Sometimes, Christian education doesn’t keep up with kids’ growing abilities to understand complicated concepts as they get older. As the world increases in its complexity, and as children grow into adults, the ways we engage with faith and Scripture also need to grow and deepen.
One of the easiest ways to help kids understand to take the Bible seriously, but not literally, is to talk about the metaphors in Scripture, especially the ones that Jesus uses. Many kids grow up with object lessons in children’s times and other settings, so as they get older and more able to understand complex concepts, talking about the object lessons themselves can help them understand metaphors and similes and how comparisons don’t make perfect sense. This is a great bridge for kids, because it affirms and supports a learning tool they are usually familiar with while also helping them dig deeper.
The conversation can begin with recalling a recent object lesson or way of talking about God being like something (wind, water, apple, etc.). Start with talking about ways that the comparison works and makes sense (we can’t see God, there are different ways that God shows up that are all still God). Invite the kids to share what they think. Then move into talking about ways it doesn’t make sense (God is always present, unlike the wind; God doesn’t leave our clothes wet and soggy or grow on trees).

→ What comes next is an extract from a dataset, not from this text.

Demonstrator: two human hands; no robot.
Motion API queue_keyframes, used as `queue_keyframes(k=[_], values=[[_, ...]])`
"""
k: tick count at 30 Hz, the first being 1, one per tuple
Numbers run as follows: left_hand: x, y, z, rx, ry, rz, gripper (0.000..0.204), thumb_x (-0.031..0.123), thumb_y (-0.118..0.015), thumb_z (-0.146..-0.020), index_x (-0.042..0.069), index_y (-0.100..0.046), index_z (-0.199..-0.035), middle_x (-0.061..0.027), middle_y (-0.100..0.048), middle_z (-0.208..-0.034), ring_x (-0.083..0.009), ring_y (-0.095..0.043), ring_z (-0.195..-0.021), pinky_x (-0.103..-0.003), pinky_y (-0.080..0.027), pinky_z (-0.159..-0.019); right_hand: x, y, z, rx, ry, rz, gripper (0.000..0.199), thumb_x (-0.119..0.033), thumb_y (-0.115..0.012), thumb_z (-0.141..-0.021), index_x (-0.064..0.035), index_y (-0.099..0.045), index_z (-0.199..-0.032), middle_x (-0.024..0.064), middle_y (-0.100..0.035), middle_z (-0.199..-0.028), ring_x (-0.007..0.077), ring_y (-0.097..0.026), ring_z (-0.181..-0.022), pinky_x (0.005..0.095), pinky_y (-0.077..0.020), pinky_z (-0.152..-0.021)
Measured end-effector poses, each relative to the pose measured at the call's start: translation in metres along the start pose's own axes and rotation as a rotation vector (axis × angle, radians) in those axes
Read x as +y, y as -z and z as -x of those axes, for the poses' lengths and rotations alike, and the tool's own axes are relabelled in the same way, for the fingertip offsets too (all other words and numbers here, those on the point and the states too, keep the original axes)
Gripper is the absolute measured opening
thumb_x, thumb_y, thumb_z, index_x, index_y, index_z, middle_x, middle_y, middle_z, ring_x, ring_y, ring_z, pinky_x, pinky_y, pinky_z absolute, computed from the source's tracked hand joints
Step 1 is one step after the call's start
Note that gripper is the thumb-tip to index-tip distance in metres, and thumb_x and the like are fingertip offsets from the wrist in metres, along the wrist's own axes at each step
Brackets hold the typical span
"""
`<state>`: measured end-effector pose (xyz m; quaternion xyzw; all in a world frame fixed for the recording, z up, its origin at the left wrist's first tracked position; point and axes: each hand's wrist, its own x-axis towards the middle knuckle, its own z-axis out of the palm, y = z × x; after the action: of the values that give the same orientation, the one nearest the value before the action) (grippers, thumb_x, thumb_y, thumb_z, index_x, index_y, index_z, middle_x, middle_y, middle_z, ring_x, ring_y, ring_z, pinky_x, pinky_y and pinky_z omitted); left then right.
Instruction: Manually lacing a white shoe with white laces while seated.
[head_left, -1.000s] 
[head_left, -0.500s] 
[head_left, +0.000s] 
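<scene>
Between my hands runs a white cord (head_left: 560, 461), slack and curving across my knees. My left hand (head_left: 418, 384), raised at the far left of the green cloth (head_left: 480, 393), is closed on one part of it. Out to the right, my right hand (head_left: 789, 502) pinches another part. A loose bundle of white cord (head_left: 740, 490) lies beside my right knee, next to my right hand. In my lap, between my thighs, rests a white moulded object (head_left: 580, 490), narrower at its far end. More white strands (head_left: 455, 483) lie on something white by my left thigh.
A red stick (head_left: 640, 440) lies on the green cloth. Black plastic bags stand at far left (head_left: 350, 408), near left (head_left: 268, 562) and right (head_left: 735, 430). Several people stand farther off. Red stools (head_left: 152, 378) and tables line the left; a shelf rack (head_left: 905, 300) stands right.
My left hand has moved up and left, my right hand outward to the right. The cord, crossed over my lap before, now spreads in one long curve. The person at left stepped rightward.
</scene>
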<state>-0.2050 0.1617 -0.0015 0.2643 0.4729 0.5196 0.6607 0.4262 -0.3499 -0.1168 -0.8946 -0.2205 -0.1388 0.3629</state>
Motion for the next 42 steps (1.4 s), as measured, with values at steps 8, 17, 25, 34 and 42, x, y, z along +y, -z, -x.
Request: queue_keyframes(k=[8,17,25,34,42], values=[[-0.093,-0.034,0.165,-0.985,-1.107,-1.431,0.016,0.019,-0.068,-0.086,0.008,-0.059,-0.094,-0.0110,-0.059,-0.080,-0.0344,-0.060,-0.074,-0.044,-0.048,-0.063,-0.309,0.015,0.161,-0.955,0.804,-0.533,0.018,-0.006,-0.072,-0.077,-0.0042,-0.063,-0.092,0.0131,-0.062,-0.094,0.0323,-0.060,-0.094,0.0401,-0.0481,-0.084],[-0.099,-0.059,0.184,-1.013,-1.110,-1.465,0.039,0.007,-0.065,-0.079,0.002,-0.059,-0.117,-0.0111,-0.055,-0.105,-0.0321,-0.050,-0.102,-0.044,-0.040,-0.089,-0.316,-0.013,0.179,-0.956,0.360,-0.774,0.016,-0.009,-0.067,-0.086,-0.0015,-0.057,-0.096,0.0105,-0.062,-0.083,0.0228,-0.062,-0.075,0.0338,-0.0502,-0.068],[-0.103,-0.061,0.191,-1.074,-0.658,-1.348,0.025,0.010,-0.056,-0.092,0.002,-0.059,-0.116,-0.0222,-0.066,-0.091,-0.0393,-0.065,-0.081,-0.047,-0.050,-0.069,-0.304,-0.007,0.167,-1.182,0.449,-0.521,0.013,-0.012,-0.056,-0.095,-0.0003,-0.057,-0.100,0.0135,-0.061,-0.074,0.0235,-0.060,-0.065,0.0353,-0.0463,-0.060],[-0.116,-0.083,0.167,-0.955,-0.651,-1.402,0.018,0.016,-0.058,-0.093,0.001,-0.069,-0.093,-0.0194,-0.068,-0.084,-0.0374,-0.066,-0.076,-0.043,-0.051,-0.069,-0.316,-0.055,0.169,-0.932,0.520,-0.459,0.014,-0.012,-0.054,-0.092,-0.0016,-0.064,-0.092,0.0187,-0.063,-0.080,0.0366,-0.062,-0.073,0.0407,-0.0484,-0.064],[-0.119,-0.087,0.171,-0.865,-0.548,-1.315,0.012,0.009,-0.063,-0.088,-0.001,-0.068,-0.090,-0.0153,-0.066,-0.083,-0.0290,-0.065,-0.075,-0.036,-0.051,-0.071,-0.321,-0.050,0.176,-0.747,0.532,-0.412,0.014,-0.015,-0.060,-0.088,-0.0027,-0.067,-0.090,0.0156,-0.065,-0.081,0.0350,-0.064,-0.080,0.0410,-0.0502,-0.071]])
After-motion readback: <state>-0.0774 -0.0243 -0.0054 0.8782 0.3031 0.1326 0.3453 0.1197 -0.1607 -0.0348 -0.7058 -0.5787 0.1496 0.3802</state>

That conversation leads into a fruitful conversation about how people don’t always have the words to describe or explain things, even the people that wrote the Bible! Kids will get not knowing or having words to communicate, so this conversation can also be affirming of their own struggles and growth with language and vocabulary. Then the conversation about using the words and things around us to help us talk about God can be much more fruitful. This could turn into a series with kids where each week, you talk about a different I AM statement (building up toward “I AM the resurrection and the life” and “I AM the way, the truth, and the life” at the end, as they are the most abstract) and how it makes sense and helps us understand Jesus and how it doesn’t quite fit literally. This works well for kids who are just learning beyond concrete/literal interpretations of the world all the way through middle school, as they’ll engage with it at different levels.